Piamonte is a town and municipality in the Cauca Department, Colombia.

Piamonte was founded in 1959 as a district of the municipality of Santa Rosa. Its inhabitants are settlers from various regions of the interior of Colombia that have been established there in successive migrations attracted initially by the quinine bonanza in the 1930s, displaced by the violence in the 1950s and 1960s and finally attracted by the oil fever. There are also members of the Inga indigenous community. Piamonte was declared as municipality in 1996.

History 
The town of Piamonte was established 1959 by a group of settlers led by Aristides Perez in a site known at the time as La Barbasca.
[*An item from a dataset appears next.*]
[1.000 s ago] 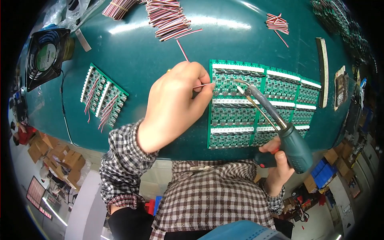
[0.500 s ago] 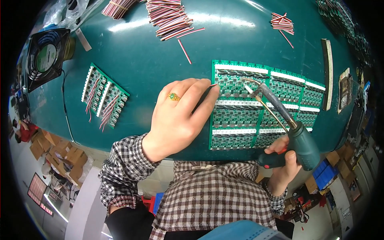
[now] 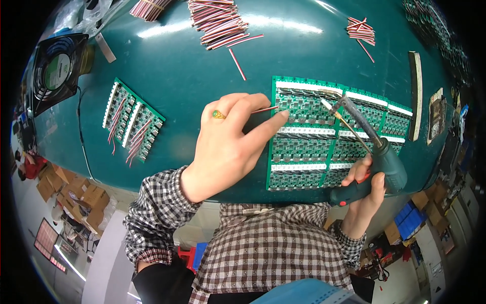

In the year 1966, some leaders of the area, including Bosco Arcos, José Antonio Hurtado, Gustavo Pérez and Arístides Pérez among others, proposed the separation of the Piamonte from the municipality of Santa Rosa; this proposal materilized years later as result of the incursion of several petroleum companies in the regions in the early 1990s.
Piamonte was recognized as a municipality under ordinance 024 of November 18, 1996.

Climate 
Piamonte has a tropical rainforest climate (Köppen Af) with hot temperatures, high humidity and heavy to very heavy rainfall year-round.

Places of interest 

The Serranía de Los Churumbelos Auka-Wasi National Natural Park located in the mountainous part of the municipality.